The relationship between the average atomic mass and the gram requirement for one mole of an element is based on the concept of the mole and the Avogadro's constant.
The mole is a unit used in chemistry to represent an amount of substance. One mole of any substance contains Avogadro's number of particles, which is approximately 6.022 × 10^23 particles per mole. These particles can be atoms, molecules, ions, or any other constituent entities, depending on the substance.
The average atomic mass of an element, expressed in atomic mass units (u), represents the weighted average of the masses of all the naturally occurring isotopes of that element. The atomic mass unit, in turn, is defined relative to the mass of a carbon-12 atom, which is assigned a mass of exactly 12 atomic mass units.

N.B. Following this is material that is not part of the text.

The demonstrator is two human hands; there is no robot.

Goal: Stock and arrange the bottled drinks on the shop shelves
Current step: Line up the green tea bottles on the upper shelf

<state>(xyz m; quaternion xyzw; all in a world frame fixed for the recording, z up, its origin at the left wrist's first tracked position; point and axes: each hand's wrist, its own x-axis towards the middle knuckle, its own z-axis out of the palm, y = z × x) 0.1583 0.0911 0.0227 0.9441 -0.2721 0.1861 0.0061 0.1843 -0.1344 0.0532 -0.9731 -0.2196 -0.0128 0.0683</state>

Since one mole of any substance contains Avogadro's number of particles, it follows that one mole of an element contains Avogadro's number of atoms of that element. Therefore, the gram requirement for one mole of an element, known as the molar mass, is numerically equal to the average atomic mass of that element expressed in grams.
For example, the average atomic mass of carbon is approximately 12.01 atomic mass units. Therefore, one mole of carbon atoms has a mass of approximately 12.01 grams. Similarly, one mole of oxygen atoms has a mass of approximately 16.00 grams (the average atomic mass of oxygen).
This relationship allows chemists to easily convert between the mass of a substance and the number of moles of that substance, which is crucial for performing various calculations in chemistry, such as determining reaction stoichiometry, calculating mass percentages, or predicting product yields.